Должно быть, заметив, что я прочел то, чего мне знать не нужно, папа положил мне руку на плечо и легким движением показал направление прочь от стола. Я не понял, ласка ли это или замечание, на всякий же случай поцеловал большую жилистую руку, которая лежала на моем плече.
– Слушаю-с, – сказал Яков. – А какое приказание будет насчет хабаровских денег?
Хабаровка была деревня maman.
– Оставить в конторе и отнюдь никуда не употреблять без моего приказания.
Яков помолчал несколько секунд; потом вдруг пальцы его завертелись с усиленной быстротой, и он, переменив выражение послушного тупоумия, с которым слушал господские приказания, на свойственное ему выражение плутоватой сметливости, подвинул к себе счеты и начал говорить:
– Позвольте вам доложить, Петр Александрыч, что как вам будет угодно, а в Совет к сроку заплатить нельзя.

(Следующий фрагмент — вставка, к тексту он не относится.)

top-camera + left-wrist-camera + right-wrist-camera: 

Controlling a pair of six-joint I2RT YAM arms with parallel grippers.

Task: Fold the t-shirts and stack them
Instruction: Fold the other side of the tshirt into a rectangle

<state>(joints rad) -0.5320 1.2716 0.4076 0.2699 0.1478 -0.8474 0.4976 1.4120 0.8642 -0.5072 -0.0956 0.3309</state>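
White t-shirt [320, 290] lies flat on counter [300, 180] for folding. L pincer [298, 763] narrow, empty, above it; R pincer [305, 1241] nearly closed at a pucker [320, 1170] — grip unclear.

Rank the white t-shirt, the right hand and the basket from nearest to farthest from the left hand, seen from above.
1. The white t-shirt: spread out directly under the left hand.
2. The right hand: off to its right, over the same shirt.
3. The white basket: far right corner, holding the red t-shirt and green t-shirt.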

Вы изволите говорить, – продолжал он с расстановкой, – что должны получиться деньги с залогов, с мельницы и с сена… (Высчитывая эти статьи, он кинул их на кости.) Так я боюсь, как бы нам не ошибиться в расчетах, – прибавил он, помолчав немного и глубокомысленно взглянув на папа.
– Отчего?
– А вот изволите видеть: насчет мельницы, так мельник уже два раза приходил ко мне отсрочки просить и Христом Богом божился, что денег у него нет… да он и теперь здесь: так не угодно ли вам будет самим с ним поговорить?
– Что же он говорит? – спросил папа, делая головою знак, что не хочет говорить с мельником.
– Да известно что, говорит, что помолу совсем не было, что какие деньжонки были, так все в плотину посадил. Что ж, коли нам его снять, судырь, так опять-таки найдем ли тут расчет? Насчет залогов изволили говорить, так я уже, кажется, вам докладывал, что наши денежки там сели и скоро их получить не придется. Я намедни посылал в город к Ивану Афанасьичу воз муки и записку об этом деле: так они опять-таки отвечают, что и рад бы стараться для Петра Александрыча, но дело не в моих руках, а что, как по всему видно, так вряд ли и через два месяца получится ваша квитанция. Насчет сена изволили говорить, положим, что и продастся на три тысячи…
Он кинул на счеты три тысячи и с минуту молчал, посматривая то на счеты, то в глаза папа, с таким выражением: «Вы сами видите, как это мало! Да и на сене опять-таки проторгуем, коли его теперь продавать, вы сами изволите знать…»
Видно было, что у него еще большой запас доводов; должно быть, поэтому папа перебил его.
– Я распоряжений своих не переменю, – сказал он, – но если в получении этих денег действительно будет задержка, то, нечего делать, возьмешь из хабаровских, сколько нужно будет.
– Слушаю-с.
По выражению лица и пальцев Якова заметно было, что последнее приказание доставило ему большое удовольствие.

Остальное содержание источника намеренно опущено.